Sinners and Saints–Your Choice This Week!

John Gilleece, Artistic Director of Rockaway Theatre Company, Leads Volunteer "Drunken Sailors"

In case you’re not a fan of beer drinking, here’s a novel way to celebrate St. Patrick’s Day—by reading a great book about the history of Ireland. “How The Irish Saved Civilization,” the first title in Thomas Cahill’s “Hinges of History” series, tells the dramatic story of the monks and scribes of Ireland who preserved the written treasures of the Western World when the barbarians started trashing the European continent after the fall of the Roman Empire.
The book is just a little over 200 pages, the typeface on the pages can be read without a magnifying glass, and it’s written in a breezy and engaging way.  It’s available at the Queens Public Library (and in online stores, as well, no doubt).  The great thing about choosing the library option is that you can stop to pick out a book, and on days like Friday, enjoy a free Irish music concert, as well!  Breezy Point resident Ed Deacy led the packed-house festivities at Seaside Library near Beach 116 Street on Friday.  Don’t get that from Amazon or Kindle, now do you?

Local Entertainer Ed Deacy Sings at Seaside Library

The Lilt of Irish Laughter at Deacy Show

   

Back to the book.  Though it was written over a decade ago, many of its insights seem quite apropos to events of the day.  In his concluding paragraphs, Cahill notes that more than a billion people in our world are now surviving on less than $370 a year.  He instructs us to look to the fall of Rome for clues to the inevitable result when a burgeoning impoverished population comes into conflict with a rich and ordered society like the Romans.

Cahill theorizes that the Romans ran things THEIR way and strived to accrue more resources because they instinctively believed that there would never be enough to go around.  He contrasts that civilization with the one established by universalists such as the Irish Catholics, who believe that all humans are equal children of God, and that we can all be saved by faith, hope and love.  Ultimately, Cahill concludes that “if our civilization is to be saved…it will not be by Romans but by saints.”  What an inspiring thought at this moment in history!

Gilleece Hams it Up with Grandkids at Rockaway Theatre Company Irish Song-Fest

Continuing with the sinners and saints theme, the Gilleece Twins and Chris Benedict offered up their sometimes bawdy Irish song and joke-fest to an audience of about 90 at the Rockaway Theatre Company in Ft. Tilden on Sunday.  It was great fun for all.  Where else in the city does $16 get you a great show and a slice of gourmet soda bread, home-baked by a world-class pastry chef, Cynthia Peithman, who just happens to live in Rockaway and loves the RTC?

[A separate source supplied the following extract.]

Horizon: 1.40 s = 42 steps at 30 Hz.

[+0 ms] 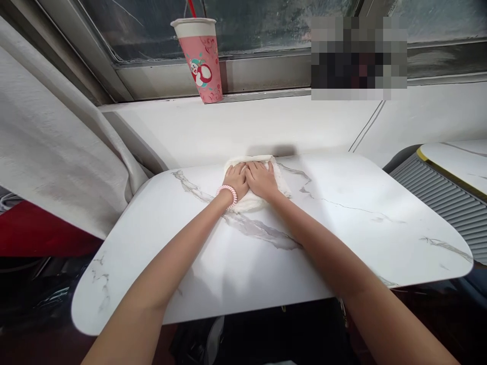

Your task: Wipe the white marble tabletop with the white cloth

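A folded white cloth (249,203) lies on the white marble-patterned table (152,218), close to its far edge. My left hand (236,180), with a pink coiled band (227,195) around the wrist, presses flat on the left part of the cloth. Beside it my right hand (262,179) rests flat on the cloth, fingers stretched forward. The two hands touch or nearly touch at the fingers. Neither hand grips the cloth; both lie on top of it.
A pink paper cup (201,66) with a red straw stands on the window ledge beyond the table. A grey-white curtain (57,126) hangs at the left. To the right are a grey ribbed panel (441,203) and another marble-patterned top (464,157) with a yellow edge.
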Each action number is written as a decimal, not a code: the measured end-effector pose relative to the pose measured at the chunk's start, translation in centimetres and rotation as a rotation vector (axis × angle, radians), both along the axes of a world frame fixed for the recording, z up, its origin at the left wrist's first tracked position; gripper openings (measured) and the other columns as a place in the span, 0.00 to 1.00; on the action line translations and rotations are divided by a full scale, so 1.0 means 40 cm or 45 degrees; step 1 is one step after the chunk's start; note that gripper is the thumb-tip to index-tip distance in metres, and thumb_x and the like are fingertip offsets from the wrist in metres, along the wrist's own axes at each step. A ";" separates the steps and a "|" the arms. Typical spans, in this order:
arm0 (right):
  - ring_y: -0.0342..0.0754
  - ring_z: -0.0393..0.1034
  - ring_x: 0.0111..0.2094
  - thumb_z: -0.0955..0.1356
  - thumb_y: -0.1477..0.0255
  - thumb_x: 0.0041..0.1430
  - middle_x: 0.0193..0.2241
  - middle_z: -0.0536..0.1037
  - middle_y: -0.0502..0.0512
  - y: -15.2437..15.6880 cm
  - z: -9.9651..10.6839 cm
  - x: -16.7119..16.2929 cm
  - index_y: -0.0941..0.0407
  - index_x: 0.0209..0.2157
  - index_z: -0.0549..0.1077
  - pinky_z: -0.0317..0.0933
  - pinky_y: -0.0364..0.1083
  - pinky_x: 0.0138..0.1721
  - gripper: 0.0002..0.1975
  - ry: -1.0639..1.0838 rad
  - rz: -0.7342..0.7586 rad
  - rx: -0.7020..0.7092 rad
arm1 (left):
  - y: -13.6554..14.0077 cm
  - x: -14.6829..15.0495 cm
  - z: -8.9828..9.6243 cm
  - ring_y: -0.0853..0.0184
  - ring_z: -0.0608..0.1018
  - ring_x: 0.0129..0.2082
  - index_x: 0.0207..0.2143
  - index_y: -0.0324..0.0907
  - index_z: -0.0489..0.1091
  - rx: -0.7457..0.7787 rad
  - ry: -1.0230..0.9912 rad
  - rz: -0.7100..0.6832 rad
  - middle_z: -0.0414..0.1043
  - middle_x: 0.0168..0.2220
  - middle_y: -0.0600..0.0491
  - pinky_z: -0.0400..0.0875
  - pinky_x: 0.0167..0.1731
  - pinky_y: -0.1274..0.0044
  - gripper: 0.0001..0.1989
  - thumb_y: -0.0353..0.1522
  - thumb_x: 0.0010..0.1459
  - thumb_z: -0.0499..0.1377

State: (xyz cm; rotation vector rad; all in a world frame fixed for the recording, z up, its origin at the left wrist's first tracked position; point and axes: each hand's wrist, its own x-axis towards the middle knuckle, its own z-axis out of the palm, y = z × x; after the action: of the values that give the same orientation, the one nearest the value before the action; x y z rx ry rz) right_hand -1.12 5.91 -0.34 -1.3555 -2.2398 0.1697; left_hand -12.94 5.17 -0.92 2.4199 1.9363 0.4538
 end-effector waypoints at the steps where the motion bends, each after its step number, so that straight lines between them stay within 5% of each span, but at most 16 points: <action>1: 0.54 0.63 0.55 0.52 0.74 0.69 0.52 0.72 0.63 -0.020 0.000 0.005 0.58 0.48 0.67 0.36 0.65 0.63 0.16 -0.001 0.019 0.003 | -0.024 0.006 0.001 0.60 0.58 0.66 0.62 0.33 0.59 -0.005 0.012 0.018 0.57 0.65 0.42 0.45 0.67 0.65 0.26 0.33 0.64 0.44; 17: 0.55 0.57 0.60 0.53 0.71 0.69 0.57 0.68 0.62 -0.436 0.021 0.054 0.58 0.57 0.64 0.32 0.66 0.66 0.20 0.092 0.244 -0.116 | -0.485 0.024 -0.014 0.54 0.57 0.67 0.64 0.32 0.56 0.097 0.116 -0.019 0.59 0.64 0.38 0.49 0.65 0.57 0.29 0.34 0.62 0.45; 23: 0.56 0.54 0.62 0.54 0.70 0.68 0.59 0.66 0.64 -0.498 0.025 0.006 0.60 0.59 0.63 0.31 0.68 0.66 0.22 0.082 0.343 -0.144 | -0.569 -0.038 -0.018 0.54 0.56 0.67 0.65 0.32 0.55 0.139 0.107 -0.031 0.58 0.64 0.37 0.51 0.65 0.56 0.29 0.32 0.62 0.42; 32: 0.57 0.54 0.61 0.55 0.70 0.67 0.58 0.65 0.65 -0.440 0.024 -0.103 0.58 0.57 0.62 0.31 0.71 0.64 0.20 0.157 0.300 -0.214 | -0.485 -0.156 0.000 0.54 0.58 0.65 0.62 0.38 0.58 0.022 0.056 -0.065 0.59 0.63 0.41 0.50 0.65 0.55 0.28 0.35 0.60 0.46; 42: 0.55 0.59 0.56 0.57 0.69 0.67 0.49 0.71 0.61 -0.221 0.010 -0.227 0.56 0.53 0.66 0.30 0.69 0.64 0.16 0.195 0.055 -0.104 | -0.200 -0.269 0.007 0.56 0.65 0.61 0.56 0.41 0.65 0.022 -0.137 -0.212 0.63 0.60 0.44 0.49 0.65 0.57 0.23 0.34 0.59 0.48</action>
State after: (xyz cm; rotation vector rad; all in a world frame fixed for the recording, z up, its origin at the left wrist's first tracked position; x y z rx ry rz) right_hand -10.20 -2.94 0.08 -1.2904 -2.1560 0.3716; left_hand -23.70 -2.82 -0.63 2.4845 1.6797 0.5827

Gilleece Twins are Kazoo Experts!

Congrats to Dalton’s Seaside Grill of Beach 108 Street and Rockaway Beach Boulevard,  featured in the Sunday, March 13, 2011 New York Daily News as the place to find the city’s “Best Poured Pint of Guinness.”  Of course, it’s relevant to note that regardless of which local Irish pub you choose, be it Connolly’s, Rogers, Blackwater, or any other, the pint will be poured properly in Rockaway.  If Moses had been Irish, that would have been one of the Ten Commandments—thou shalt not draw the beer too quickly, or without care…

Drawing a Pint at Connolly's

Drawing a Pint at Connolly's in Rockaway Beach

And speaking of the fall of the Roman Empire, let’s ask the politicians and city agencies some serious questions about crumbling peninsula infrastructure this week.  As long as you’re not planning to ask Carl Kruger, the State Senator representing neighboring Mill Basin in Brooklyn.  According to recent news reports, Kruger has been securely in the pocket of Forest City Ratner, the developer of one of the Jamaica Bay marsh-paving projects proposed at Four Sparrow Marsh, near Toys R’ Us on Flatbush Avenue. Carl could go down, as he faces federal corruption charges, and another new State Senate slot will open in Brooklyn.   Let’s hope that marsh development project goes away, as well, which is not likely, since it’s listed as a priority development project in the new waterfront plan issued by Mayor Bloomberg on Monday, March 14, 2011.  Local residents and environmentalists plan to stop the development from proceeding. The battle is on! 

Assemblyman Carl Kruger at Plumb Beach Meeting, Feb. 2011

Which brings us back to crumbling infrastructure. U.S. Congressman Anthony Weiner, mayoral candidate in waiting, is going for broke.  Proposing to tear down bike lanes, remove statues insulting to women, and maybe even fix some things in the west end of the Rockaways.  He seems to be the catalyst of a collaboration among various politicians, plus city and federal agencies, to repair the rapidly deteriorating section of the bay wall between Beach 131 and Beach 137 Streets. It seems that not much was moving forward until a good-sized hole in the roadway busted open about two weeks ago, near Beach 131 Street. The hole was recently filled with what appears to be gravel, in a temporary, stopgap measure. Traffic cones and a Jersey barrier were installed to prevent any further cave-in.  This weekend, some kind of crane (the yellow, metal kind) appeared in the water near the cave-in.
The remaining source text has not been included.